The voice composer

Dictating a prompt without losing the option to edit.

10 min

Voice is the fastest way to load context into an AI product. It's also the easiest way to produce a transcript the user can't read. The middle path is a composer that transcribes live into editable text, with a visible waveform, with low-confidence words flagged so the user can fix them before sending.

The pattern isn't dictation. Dictation assumes the transcript is the product. The composer assumes the transcript is the input, and the user gets to fix it before it becomes an instruction.

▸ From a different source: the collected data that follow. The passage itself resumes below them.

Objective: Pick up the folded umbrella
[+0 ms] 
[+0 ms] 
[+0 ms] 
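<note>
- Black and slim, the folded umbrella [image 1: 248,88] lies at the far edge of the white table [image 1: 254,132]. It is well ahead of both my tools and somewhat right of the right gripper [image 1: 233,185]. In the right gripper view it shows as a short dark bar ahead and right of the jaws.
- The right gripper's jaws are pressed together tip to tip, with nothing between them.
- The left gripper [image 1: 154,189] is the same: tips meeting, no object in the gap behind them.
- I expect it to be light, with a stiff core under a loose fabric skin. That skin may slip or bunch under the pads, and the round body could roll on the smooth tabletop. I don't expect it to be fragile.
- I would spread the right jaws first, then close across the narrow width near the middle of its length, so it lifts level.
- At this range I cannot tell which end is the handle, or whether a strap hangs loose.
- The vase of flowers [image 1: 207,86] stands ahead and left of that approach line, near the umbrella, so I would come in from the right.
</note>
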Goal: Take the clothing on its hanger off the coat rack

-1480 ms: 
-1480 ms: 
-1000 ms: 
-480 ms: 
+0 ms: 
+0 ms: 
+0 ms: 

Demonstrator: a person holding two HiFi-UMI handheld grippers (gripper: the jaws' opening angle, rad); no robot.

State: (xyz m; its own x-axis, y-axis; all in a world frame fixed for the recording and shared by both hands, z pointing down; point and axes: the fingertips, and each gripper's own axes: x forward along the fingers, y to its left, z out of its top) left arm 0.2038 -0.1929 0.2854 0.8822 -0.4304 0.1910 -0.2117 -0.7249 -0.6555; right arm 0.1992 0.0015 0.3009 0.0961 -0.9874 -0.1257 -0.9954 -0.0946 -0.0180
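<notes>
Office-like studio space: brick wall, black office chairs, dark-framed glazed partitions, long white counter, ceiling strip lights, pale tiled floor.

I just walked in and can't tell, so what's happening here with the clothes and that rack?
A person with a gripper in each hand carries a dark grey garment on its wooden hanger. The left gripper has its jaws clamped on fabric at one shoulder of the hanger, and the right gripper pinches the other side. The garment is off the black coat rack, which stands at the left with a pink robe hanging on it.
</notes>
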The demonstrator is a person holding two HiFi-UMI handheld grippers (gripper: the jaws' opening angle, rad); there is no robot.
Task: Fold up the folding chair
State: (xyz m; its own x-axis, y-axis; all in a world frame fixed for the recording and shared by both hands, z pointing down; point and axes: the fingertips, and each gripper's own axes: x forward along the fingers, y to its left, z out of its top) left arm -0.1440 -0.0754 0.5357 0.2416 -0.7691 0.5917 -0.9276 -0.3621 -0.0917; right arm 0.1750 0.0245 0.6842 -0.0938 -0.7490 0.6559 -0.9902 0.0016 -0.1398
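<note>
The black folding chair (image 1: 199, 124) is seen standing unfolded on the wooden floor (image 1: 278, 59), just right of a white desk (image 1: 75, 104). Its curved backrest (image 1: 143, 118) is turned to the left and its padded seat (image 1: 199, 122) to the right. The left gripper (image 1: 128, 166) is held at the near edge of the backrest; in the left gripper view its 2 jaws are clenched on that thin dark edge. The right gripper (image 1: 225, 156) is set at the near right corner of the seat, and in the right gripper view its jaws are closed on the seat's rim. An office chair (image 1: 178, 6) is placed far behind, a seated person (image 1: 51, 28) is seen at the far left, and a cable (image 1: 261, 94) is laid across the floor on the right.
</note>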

"Voice is input. Text is intent. The composer is the bridge. Never confuse the three."

The pattern

Live transcript. Waveform. Edit-on-click.

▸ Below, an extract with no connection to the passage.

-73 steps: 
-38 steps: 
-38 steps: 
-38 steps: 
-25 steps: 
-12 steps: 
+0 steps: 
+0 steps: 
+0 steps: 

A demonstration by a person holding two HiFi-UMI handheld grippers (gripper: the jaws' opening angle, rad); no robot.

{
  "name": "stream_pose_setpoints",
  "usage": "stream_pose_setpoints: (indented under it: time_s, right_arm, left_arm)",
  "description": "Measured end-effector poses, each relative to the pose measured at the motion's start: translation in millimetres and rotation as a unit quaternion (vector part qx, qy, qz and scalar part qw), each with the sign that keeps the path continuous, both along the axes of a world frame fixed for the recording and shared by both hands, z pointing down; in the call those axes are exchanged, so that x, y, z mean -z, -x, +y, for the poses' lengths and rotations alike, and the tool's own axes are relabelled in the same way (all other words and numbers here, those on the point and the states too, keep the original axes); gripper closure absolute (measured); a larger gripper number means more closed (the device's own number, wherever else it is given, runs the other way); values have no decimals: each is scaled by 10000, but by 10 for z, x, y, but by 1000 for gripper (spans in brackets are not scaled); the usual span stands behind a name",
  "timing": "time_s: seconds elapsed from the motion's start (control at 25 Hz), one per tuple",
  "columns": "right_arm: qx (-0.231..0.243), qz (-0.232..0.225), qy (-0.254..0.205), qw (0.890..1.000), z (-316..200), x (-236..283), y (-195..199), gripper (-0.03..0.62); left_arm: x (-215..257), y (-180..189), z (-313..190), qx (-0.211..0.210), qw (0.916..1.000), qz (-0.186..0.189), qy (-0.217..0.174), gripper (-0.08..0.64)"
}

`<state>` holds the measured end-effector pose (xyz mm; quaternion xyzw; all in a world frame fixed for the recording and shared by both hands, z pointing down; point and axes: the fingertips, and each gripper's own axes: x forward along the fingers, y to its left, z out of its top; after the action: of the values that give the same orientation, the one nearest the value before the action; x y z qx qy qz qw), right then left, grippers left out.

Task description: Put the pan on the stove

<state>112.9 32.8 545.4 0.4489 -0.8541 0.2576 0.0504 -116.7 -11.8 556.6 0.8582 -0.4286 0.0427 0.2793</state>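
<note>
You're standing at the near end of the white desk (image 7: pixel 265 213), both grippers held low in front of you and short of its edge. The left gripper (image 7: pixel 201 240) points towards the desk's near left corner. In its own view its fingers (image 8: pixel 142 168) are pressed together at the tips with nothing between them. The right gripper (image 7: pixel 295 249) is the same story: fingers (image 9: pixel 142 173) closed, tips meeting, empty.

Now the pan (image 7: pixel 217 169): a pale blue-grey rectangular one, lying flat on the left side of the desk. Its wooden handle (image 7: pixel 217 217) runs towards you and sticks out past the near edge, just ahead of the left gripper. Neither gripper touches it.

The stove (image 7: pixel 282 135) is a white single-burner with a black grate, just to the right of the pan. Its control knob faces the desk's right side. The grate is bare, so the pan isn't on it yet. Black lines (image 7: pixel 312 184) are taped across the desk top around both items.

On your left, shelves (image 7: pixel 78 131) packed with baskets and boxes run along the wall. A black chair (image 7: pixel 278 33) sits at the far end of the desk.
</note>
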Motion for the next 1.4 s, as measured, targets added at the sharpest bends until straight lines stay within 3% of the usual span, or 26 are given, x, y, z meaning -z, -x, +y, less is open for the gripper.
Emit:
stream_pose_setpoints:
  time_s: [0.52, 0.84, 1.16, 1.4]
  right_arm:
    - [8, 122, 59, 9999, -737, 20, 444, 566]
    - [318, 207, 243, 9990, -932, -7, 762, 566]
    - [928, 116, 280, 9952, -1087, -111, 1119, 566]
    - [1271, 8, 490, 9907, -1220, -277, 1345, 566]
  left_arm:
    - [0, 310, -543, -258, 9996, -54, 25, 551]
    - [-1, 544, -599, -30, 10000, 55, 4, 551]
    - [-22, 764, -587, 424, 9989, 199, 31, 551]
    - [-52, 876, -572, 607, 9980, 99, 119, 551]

A waveform confirms the recording is working. The transcript fills in word by word. High-confidence words are set in regular weight; low-confidence words carry a dotted red underline and are click-to-edit. A toggle lets the user send as audio (the raw clip plus the transcript) for moments when text can't hold the intention.

Live dictation with editable transcript

Record, watch the words land, fix the ones in red

Tap record. Speak. Watch the live transcript fill in. Low-confidence words get a dotted underline.

Speak, skim, edit. Low-confidence words are clickable. The clip is optional, not automatic.

The why

The mouth is faster than the keyboard, but wronger.

Most users can speak three times faster than they type. They also produce more errors per unit time. A voice composer that hides errors makes speech useless, because the user can't trust what gets sent. A composer that surfaces low-confidence words makes speech genuinely faster: talk, glance, fix, send.

Three moves

Voice that respects the text.

Waveform, not microphone icon. The waveform is proof of life. The icon is decoration.
Flag low-confidence words. Click-to-edit. No modal. The user fixes in place.
Offer 'send as audio.' Sometimes the tone matters. The model should be able to receive the clip, not just the transcript.

The trap

Voice UIs that pretend the transcript is perfect.

The most common failure mode is a voice interface that renders the transcript in one uniform weight, with no signal about which words the ASR was unsure about. The user skims, misses the misheard word, sends, and the model answers the wrong question.

Failure modes

What this pattern gets wrong when it gets wrong.

Modality mismatch: The product answers in one modality when another was implied, or mixes modalities in a way the user can't combine.
Consent skip: Capturing, transmitting, or acting on input the user didn't agree to share in this moment.
Confidence theater: Language or typography that performs certainty beyond what the model actually has.

Seen in the wild

Three shipping variants worth copying.

A composer that transcribes live as the user speaks
Low-confidence words get a dotted underline, editable
A 'send as audio' option preserves the raw clip